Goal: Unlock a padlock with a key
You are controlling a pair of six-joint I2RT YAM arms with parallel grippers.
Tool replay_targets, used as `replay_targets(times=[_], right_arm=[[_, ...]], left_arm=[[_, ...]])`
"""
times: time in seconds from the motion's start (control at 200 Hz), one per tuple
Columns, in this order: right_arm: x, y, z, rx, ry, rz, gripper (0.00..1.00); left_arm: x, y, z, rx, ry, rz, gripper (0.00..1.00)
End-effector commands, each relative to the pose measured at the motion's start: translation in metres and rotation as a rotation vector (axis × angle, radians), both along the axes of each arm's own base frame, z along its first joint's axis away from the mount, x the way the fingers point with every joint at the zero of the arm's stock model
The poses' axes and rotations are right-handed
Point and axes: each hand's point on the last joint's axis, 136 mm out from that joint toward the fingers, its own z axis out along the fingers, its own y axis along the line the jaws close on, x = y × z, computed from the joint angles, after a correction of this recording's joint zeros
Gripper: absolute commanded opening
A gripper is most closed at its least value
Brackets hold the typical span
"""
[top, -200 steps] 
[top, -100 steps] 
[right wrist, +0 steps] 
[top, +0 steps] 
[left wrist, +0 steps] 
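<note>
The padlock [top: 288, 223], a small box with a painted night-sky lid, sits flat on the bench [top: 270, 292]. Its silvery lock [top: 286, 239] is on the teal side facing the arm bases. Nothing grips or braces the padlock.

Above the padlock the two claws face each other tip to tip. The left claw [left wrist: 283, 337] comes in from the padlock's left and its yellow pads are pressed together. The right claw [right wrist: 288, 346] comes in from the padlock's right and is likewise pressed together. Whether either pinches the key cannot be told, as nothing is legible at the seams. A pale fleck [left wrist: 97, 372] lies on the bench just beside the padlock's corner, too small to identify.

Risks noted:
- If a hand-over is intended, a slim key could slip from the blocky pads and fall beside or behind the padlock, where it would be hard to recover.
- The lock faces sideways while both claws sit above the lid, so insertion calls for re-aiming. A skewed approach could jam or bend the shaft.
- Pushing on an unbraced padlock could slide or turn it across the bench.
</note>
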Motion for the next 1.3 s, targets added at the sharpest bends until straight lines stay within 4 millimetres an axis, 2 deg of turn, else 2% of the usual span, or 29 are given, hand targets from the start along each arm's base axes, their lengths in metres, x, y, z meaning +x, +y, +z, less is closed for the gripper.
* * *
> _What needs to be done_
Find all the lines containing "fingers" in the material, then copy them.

> _Task result_
End-effector commands, each relative to the pose measured at the motion's start: translation in metres and rotation as a rotation vector (axis × angle, radians), both along the axes of each arm's own base frame, z along its first joint's axis away from the mount, x the way the fingers point with every joint at the zero of the arm's stock model
Point and axes: each hand's point on the last joint's axis, 136 mm out from that joint toward the fingers, its own z axis out along the fingers, its own y axis along the line the jaws close on, x = y × z, computed from the joint angles, after a correction of this recording's joint zeros

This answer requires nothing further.